Zunächst stellte sich Annabel die drängende Frage, wie sie und Miriam aus der scheinbar ausweglosen Situation entkommen könnten. Die Lösung: die gar nicht so hilflose Miriam beging ihren zweiten Mord und versenkte die mit Pillenresten ausgeknockte Erpresserin im Brunnen hinter dem Haus. Mackie Heilmann trug dabei ihre Schauspielkollegin mit beeindruckender Leichtigkeit über die Bühne, was wiederum für großes Erstaunen beim Publikum sorgte. Nun musste noch der Brief verschwinden. Der erwies sich als Fälschung. Alles umsonst! Annabel Chester tobte. Doch das war nicht der einzige Schock: Als die beiden in Haus gehen wollten, hob Miriam plötzlich einen triefnassen Schal vom Verandaboden auf. „Das ist Moodys!“ Die zunehmend unberechenbar werdende Szenerie gewann durch Toneffekte und Gerrit Klings markerschütternde Schreie an packender Spannung.

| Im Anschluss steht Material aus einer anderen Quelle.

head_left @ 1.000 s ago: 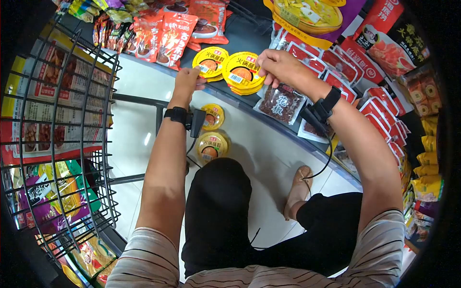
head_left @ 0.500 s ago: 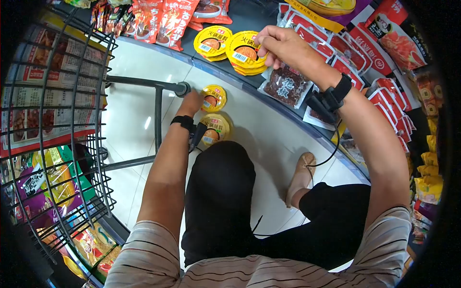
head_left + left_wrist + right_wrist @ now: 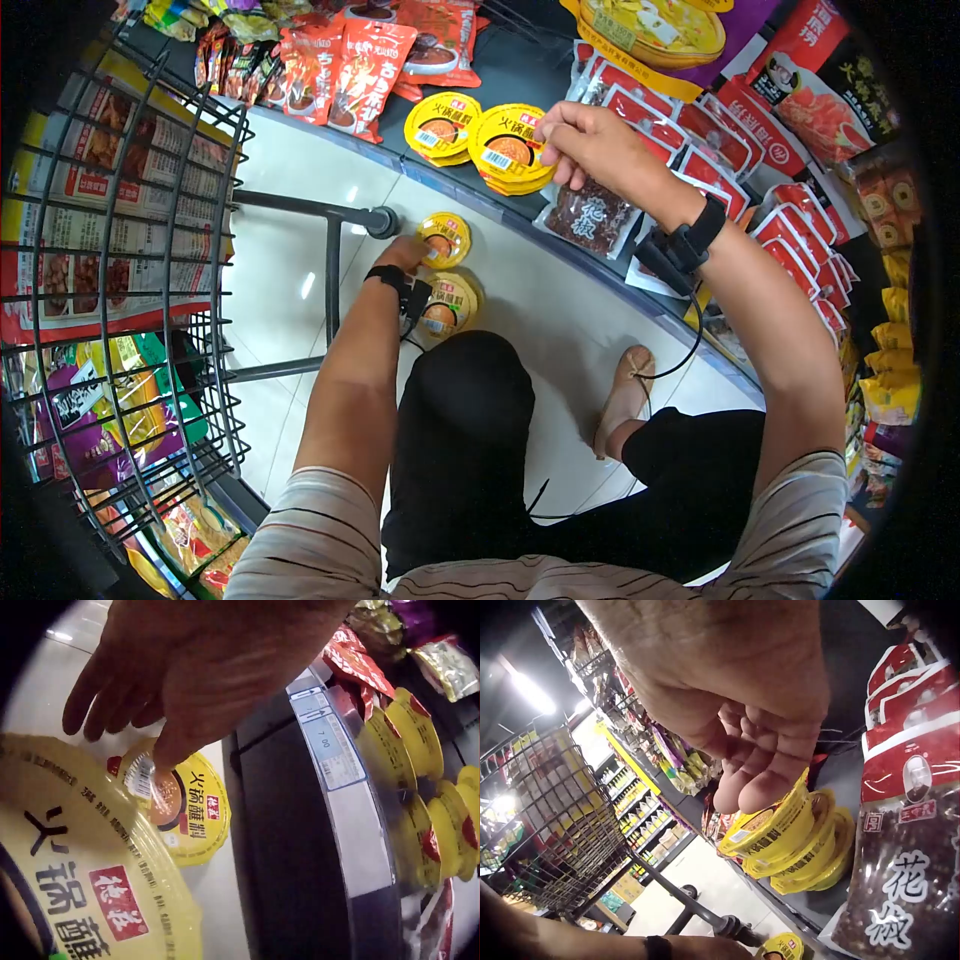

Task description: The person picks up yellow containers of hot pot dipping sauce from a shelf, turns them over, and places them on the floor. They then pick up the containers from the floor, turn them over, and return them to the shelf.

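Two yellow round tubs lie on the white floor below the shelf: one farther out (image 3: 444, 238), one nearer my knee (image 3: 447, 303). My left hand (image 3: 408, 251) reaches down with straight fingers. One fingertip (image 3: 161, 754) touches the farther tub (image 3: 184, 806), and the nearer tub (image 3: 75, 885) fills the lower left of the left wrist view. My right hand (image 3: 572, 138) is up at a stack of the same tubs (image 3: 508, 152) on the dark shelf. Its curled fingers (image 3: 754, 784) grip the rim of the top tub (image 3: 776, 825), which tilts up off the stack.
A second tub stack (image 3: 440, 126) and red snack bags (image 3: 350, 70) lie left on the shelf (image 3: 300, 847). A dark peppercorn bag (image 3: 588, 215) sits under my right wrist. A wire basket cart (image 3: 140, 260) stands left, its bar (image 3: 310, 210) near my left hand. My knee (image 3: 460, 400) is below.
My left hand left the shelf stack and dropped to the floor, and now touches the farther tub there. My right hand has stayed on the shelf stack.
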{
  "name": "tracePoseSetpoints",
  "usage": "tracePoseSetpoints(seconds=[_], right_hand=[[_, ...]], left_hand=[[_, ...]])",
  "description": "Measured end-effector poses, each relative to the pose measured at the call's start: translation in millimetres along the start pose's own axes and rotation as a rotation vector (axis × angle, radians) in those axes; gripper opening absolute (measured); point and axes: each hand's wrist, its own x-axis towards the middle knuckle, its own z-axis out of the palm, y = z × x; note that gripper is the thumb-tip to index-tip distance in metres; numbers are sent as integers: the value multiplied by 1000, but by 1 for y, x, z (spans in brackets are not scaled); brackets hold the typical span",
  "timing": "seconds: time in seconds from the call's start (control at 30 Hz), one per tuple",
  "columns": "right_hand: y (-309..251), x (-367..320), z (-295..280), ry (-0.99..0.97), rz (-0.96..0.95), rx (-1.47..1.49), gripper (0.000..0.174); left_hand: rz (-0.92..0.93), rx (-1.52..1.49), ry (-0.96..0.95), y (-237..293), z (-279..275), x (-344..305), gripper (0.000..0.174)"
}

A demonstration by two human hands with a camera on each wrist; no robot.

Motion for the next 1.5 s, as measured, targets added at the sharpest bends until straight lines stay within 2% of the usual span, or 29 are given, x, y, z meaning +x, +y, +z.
tracePoseSetpoints(seconds=[0.03,0.07,0.37,0.47,0.57,0.67,0.77,0.9,1.03,1.27,1.5], right_hand=[[0,-1,1,4,8,-3,20],[-1,-1,2,7,15,-7,20],[4,2,2,13,17,-4,19],[3,2,2,23,38,-13,19],[4,4,3,20,34,-13,20],[1,6,1,18,8,-24,21],[0,7,2,31,-2,-18,22],[-3,6,8,0,-26,-39,23],[-15,3,19,-93,10,3,26],[-35,2,29,-172,-29,135,36],[-33,9,6,-32,-159,238,36]], left_hand=[[-68,-108,-60,6,-3,-11,32],[-79,-81,-69,14,-6,-21,31],[-31,-146,-102,-6,9,23,31],[15,-215,-74,15,8,8,30],[136,-177,29,25,6,-4,30],[166,-117,115,39,-9,-48,31],[280,-242,203,37,-21,-103,28],[355,-680,69,26,-31,-160,21],[472,-848,23,55,-44,-209,19],[694,-899,56,113,-50,-234,17],[769,-894,106,164,-49,-227,16]])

Dann ging plötzlich alles schnell. In einem kurzen Moment des Alleinseins wurde Annabel erneut von ihrer furchtbaren Kindheit eingeholt. Die Stimme des toten Vaters rief donnernd ihren Namen und Alice Moody stieg mit großem Getöse unerwartet aus dem Brunnen auf. Eine schaurige Kulisse bot sich den Zuschauern, als Annabels Herz einfach stehen blieb. Dann trat Miriam hervor und stellte den Kassettenrekorder ab. Miriam und Alice hatten sich verschworen, um an Annabels Erbe zu gelangen. Miriam beseitigte Alice Moody ein zweites Mal, um nicht eilen zu müssen sollte damit aber nicht davonkommen.

Mit simplen Mitteln schuf das Trio einen gelungenen Abend mit viel Humor sowie einer ordentlichen Prise Spannung und Grusel.